» What is required: Below is some material. Set down exactly the line where "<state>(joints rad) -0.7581" appears and all lines after it, and stop at the last line.

» Provided data:
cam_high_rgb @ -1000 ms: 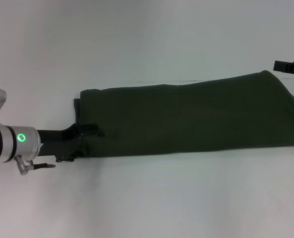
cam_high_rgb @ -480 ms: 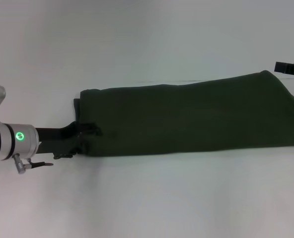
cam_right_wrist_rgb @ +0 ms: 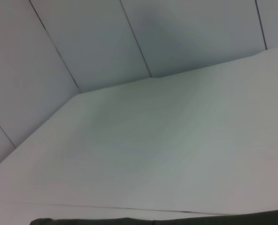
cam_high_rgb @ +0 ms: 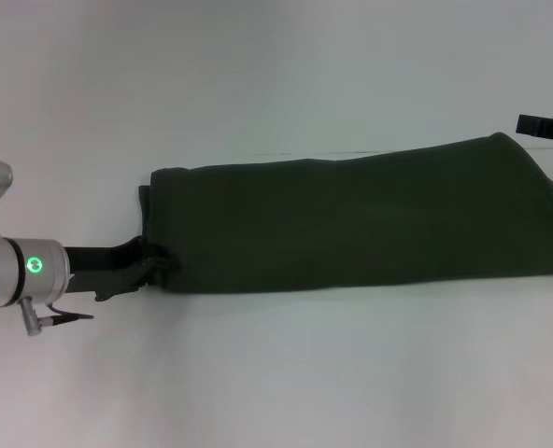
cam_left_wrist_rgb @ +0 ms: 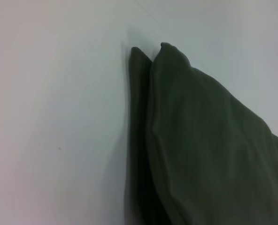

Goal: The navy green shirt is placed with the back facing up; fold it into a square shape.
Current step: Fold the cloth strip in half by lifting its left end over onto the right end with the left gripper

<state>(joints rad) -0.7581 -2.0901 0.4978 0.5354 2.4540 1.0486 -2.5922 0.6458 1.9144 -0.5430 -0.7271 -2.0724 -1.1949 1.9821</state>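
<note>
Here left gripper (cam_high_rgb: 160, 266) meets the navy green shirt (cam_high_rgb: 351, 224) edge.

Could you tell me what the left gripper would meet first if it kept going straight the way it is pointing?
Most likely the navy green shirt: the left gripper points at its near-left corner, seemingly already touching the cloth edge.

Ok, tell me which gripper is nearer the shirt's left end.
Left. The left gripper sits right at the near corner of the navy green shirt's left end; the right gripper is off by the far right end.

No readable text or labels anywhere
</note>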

» Answer to this problem:
<state>(joints rad) -0.7581 -2.0901 0.4978 0.5354 2.4540 1.0486 -2.5922 0.6458 1.9144 -0.5430 -0.7271 -2.0724 -1.1949 1.9821</state>
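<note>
Here left gripper (cam_high_rgb: 160, 266) meets the navy green shirt (cam_high_rgb: 351, 224) edge.

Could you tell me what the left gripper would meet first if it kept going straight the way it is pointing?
Most likely the navy green shirt: the left gripper points at its near-left corner, seemingly already touching the cloth edge.

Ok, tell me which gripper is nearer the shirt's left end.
Left. The left gripper sits right at the near corner of the navy green shirt's left end; the right gripper is off by the far right end.

No readable text or labels anywhere
</note>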

This exercise has nothing further to it.